L’amphithéâtre CAMES de la Faculté des Sciences et Techniques de la Santé (FSTS) a servi de cadre, ce mercredi, à une conférence-débat de grande envergure autour des innovations que consacre la nouvelle Constitution, notamment en matière de santé et d’éducation.
Organisée par les directions des hôpitaux nationaux Ignace Deen et Donka, en partenariat avec l’hôpital Sino-guinéen et la FSTS, cette rencontre a réuni médecins, enseignants-chercheurs et professionnels du secteur sanitaire. Au cœur des échanges : la Couverture Sanitaire Universelle (CSU), désormais inscrite comme un droit constitutionnel dans le projet de loi fondamentale qui sera soumis au référendum du 21 septembre prochain.

Dans son intervention, le professeur Hassane Bah, président de la Commission Santé, Éducation, Affaires Sociales et Culturelles du CNT, a souligné l’importance historique de cette avancée :
« La couverture santé universelle, c’est la démocratisation de la santé.

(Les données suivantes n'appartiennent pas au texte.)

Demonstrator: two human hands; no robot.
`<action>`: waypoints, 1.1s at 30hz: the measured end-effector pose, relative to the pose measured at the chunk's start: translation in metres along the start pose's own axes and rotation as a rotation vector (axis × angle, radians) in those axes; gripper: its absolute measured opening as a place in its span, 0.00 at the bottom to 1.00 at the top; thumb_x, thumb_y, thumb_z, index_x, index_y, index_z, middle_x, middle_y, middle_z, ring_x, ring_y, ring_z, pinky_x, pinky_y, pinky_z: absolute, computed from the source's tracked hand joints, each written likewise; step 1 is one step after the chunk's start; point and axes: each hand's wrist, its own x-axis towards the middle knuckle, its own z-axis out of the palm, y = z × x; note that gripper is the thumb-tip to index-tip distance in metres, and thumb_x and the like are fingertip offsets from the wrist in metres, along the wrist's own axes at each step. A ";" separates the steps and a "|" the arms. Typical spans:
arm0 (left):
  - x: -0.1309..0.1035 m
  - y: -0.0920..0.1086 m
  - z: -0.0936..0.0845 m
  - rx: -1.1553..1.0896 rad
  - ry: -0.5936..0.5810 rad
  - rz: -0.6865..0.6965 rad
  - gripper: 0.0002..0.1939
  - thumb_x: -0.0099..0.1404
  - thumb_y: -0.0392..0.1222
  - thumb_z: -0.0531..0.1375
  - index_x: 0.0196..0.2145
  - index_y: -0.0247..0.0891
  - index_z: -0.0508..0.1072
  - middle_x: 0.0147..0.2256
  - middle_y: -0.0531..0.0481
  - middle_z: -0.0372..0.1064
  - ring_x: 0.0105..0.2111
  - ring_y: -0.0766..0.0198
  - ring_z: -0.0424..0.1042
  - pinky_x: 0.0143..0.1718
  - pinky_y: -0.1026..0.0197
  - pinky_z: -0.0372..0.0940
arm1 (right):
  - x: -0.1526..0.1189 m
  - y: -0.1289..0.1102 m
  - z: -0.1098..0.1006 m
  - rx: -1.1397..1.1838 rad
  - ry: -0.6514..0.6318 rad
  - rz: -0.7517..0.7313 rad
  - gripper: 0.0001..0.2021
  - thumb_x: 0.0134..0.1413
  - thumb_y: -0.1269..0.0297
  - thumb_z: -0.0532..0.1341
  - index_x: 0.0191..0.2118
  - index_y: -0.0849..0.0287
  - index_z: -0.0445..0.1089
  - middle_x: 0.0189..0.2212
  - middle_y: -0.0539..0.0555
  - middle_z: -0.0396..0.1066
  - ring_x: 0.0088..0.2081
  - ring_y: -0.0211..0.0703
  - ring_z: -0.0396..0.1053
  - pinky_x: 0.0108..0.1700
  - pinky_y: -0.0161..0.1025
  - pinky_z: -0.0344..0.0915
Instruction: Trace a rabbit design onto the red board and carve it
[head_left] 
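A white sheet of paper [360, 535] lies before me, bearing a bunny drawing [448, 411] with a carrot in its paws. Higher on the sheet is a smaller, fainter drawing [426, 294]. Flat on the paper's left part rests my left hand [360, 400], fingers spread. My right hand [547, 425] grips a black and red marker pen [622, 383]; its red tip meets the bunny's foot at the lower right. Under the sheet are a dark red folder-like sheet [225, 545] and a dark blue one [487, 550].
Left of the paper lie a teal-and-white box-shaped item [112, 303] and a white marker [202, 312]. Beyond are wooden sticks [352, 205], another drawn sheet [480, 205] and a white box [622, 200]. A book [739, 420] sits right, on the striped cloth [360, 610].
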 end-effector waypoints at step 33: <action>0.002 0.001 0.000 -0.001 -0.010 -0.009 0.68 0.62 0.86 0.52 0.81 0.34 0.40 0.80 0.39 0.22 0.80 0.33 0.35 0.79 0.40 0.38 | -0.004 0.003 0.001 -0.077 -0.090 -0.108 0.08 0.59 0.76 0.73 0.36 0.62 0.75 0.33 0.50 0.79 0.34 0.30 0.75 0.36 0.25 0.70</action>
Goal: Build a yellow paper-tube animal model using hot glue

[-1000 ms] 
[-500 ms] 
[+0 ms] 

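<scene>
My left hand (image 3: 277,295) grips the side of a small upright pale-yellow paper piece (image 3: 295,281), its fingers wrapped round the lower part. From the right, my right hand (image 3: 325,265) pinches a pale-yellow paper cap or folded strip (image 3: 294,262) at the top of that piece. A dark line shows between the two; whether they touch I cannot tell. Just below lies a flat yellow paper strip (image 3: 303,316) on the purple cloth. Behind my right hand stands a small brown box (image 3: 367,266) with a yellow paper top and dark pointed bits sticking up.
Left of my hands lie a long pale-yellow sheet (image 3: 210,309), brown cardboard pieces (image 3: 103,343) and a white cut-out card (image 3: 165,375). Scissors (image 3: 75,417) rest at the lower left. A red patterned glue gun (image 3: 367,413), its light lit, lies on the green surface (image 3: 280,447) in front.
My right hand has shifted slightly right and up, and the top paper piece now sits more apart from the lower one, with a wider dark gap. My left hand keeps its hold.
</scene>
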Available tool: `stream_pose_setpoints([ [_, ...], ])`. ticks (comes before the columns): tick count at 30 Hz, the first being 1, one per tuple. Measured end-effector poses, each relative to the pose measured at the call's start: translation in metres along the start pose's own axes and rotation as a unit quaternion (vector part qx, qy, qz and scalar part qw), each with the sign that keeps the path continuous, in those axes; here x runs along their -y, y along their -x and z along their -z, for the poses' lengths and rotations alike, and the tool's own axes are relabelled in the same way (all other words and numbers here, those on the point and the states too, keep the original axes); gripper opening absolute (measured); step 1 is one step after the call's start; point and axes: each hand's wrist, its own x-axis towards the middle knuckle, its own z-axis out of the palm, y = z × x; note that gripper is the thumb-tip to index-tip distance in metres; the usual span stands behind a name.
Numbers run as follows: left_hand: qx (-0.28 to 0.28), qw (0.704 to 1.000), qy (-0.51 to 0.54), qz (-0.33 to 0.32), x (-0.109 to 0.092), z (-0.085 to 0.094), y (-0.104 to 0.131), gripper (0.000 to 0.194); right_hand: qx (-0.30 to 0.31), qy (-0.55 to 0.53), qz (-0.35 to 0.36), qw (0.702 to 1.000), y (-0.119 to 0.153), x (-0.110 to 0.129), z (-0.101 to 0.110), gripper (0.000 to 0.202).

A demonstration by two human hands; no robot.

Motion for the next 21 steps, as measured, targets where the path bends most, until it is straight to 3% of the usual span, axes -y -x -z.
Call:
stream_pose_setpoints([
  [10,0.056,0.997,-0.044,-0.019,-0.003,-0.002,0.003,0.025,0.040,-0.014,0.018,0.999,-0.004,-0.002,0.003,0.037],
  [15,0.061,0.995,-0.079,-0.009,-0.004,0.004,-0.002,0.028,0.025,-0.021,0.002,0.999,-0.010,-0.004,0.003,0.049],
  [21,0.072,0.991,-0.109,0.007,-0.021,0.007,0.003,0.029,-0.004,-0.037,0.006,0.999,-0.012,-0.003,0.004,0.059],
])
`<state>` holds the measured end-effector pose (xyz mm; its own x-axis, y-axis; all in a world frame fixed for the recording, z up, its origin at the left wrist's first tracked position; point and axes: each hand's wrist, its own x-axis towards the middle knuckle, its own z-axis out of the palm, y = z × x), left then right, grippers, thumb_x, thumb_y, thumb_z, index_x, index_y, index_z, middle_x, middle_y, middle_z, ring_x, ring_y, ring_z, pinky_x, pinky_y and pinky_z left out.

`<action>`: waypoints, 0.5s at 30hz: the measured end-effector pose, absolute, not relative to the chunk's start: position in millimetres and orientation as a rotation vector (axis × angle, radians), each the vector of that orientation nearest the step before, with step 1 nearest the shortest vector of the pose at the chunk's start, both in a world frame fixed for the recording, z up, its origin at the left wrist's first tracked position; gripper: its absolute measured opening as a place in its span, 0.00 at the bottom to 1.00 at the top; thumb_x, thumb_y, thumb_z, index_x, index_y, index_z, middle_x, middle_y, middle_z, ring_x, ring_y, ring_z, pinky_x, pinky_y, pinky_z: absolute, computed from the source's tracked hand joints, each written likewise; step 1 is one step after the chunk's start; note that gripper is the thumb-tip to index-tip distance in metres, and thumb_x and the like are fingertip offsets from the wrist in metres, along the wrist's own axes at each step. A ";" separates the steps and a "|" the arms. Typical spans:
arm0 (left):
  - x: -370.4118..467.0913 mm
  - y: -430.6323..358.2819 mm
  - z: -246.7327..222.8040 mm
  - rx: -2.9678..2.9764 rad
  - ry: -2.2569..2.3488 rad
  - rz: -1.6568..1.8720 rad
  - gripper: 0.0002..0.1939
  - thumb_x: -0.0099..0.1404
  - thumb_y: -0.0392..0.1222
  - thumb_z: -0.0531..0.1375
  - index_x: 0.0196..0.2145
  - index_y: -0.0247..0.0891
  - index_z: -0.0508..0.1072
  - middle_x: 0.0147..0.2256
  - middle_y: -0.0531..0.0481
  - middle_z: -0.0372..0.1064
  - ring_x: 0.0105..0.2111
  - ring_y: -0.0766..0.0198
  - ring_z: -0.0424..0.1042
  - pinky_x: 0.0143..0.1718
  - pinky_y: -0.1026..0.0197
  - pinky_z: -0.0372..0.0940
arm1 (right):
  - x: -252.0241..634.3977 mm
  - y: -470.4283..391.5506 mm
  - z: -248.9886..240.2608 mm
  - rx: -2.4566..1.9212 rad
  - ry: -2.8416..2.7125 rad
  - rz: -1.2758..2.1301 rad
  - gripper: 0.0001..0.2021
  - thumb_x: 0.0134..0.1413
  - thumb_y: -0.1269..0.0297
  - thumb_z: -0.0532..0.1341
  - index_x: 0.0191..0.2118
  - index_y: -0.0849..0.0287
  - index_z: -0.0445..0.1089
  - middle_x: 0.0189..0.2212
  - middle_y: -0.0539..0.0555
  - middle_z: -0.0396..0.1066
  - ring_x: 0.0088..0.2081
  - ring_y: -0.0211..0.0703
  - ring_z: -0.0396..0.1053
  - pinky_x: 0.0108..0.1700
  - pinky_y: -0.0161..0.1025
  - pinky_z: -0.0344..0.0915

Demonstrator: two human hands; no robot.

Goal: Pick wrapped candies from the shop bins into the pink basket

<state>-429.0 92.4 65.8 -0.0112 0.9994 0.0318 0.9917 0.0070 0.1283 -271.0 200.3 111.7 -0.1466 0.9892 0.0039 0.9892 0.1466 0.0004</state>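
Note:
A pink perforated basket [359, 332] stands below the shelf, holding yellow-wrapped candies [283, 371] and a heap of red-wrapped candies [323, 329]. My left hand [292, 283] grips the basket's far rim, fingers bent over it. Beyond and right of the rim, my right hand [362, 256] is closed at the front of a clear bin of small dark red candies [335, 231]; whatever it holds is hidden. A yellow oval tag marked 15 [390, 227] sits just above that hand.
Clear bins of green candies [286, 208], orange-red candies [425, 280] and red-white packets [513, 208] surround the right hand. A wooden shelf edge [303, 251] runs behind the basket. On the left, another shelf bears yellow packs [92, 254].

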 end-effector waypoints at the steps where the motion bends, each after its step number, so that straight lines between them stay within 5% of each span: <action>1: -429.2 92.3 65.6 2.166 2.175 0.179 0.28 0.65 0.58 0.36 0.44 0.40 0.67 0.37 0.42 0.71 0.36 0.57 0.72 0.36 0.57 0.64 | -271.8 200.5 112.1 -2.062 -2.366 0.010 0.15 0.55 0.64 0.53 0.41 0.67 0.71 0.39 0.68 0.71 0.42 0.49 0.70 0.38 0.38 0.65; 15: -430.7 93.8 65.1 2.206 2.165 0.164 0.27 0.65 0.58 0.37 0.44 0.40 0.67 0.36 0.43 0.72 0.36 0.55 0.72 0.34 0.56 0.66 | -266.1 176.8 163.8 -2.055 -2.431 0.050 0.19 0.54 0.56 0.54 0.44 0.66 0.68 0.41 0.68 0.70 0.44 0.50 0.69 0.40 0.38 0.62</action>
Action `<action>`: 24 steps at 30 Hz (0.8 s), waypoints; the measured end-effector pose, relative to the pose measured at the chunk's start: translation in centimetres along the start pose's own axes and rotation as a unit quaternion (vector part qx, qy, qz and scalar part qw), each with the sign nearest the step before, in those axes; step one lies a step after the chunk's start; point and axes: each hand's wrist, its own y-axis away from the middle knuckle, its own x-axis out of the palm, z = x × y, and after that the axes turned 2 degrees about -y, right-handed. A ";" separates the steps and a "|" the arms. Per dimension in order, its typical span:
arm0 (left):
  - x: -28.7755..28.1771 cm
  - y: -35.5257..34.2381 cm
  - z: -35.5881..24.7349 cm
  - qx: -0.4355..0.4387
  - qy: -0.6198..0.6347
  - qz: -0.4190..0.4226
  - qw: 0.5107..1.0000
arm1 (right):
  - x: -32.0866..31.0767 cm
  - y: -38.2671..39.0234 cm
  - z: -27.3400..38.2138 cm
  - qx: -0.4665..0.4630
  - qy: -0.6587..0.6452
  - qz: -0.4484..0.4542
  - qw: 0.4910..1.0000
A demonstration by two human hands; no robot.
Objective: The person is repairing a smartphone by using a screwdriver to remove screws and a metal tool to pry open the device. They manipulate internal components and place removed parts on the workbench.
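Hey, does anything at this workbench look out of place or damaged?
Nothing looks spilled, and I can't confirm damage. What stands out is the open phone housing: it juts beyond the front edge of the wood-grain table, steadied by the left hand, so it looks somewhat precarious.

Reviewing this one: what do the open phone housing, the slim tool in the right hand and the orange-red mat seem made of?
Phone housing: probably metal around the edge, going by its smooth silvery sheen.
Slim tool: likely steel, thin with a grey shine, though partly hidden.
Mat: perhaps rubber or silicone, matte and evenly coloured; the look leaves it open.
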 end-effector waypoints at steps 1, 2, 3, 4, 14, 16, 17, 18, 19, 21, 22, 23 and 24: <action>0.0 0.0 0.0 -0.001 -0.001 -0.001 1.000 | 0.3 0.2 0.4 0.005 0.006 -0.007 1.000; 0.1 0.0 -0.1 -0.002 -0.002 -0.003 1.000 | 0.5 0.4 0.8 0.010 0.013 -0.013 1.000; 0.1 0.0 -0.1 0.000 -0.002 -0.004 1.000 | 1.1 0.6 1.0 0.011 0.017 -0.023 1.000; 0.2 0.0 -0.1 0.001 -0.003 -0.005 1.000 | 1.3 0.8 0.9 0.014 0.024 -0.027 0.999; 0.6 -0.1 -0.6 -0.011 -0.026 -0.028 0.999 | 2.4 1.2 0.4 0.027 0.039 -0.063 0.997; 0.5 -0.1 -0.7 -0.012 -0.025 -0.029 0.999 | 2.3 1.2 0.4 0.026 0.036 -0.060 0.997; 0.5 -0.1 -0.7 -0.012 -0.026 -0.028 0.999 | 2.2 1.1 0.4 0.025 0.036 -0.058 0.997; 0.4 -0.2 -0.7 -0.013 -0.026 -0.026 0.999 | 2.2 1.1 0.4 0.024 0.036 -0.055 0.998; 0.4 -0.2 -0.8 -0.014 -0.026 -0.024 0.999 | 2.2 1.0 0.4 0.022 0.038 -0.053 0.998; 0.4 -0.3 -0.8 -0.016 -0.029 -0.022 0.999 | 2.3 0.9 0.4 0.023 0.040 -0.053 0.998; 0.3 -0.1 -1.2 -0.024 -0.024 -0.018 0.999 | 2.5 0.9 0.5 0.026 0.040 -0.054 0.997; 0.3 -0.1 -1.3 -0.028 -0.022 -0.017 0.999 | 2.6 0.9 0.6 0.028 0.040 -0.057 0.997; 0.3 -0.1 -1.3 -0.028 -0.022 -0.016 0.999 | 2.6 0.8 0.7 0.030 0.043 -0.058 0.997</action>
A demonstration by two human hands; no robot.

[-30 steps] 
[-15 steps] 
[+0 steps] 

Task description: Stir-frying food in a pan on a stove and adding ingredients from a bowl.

Désormais, qu’on soit riche ou pauvre, à N’Zérékoré, Labé ou Koundara, chaque citoyen aura droit aux mêmes soins de qualité. Plus de barrières financières pour accéder à la santé », a-t-il déclaré, appelant le corps médical à adhérer massivement au projet de Constitution.

Pour sa part, Mme Khaité Sall, secrétaire générale du ministère de la Santé et de l’Hygiène publique, a salué la prise en compte des préoccupations du secteur dans la nouvelle loi fondamentale.
« La santé n’a pas de prix, mais elle a un coût. À travers cette Constitution, l’État prend des engagements forts pour garantir des financements adéquats au secteur, ce qui est une première en Afrique », a-t-elle assuré, avant d’insister sur la protection des couches vulnérables et l’accessibilité des soins pour l’ensemble de la population.

Au nom des gestionnaires hospitaliers, Alpha Diallo président de la concession de l’hôpital national Donka, a estimé que l’inscription de la CSU dans la Constitution constitue une avancée majeure. « C’est une première mondiale. Cela vient résoudre une bonne partie des problèmes que rencontrent les hôpitaux », a-t-il affirmé, tout en lançant un appel à la mobilisation du personnel médical et paramédical en faveur du « oui » au référendum.

Cette conférence-débat, au-delà de la sensibilisation, a marqué une étape décisive dans la vulgarisation des acquis de la nouvelle Constitution. Les participants ont unanimement salué l’intégration du droit à la santé pour tous et la reconnaissance constitutionnelle de la Couverture Sanitaire Universelle, considérée comme un tournant majeur pour le système de santé guinéen.

Alors que le pays se dirige vers le référendum du 21 septembre, le message porté depuis l’amphithéâtre CAMES est clair : « Oui à une Constitution qui fait de la santé un droit, non un privilège ».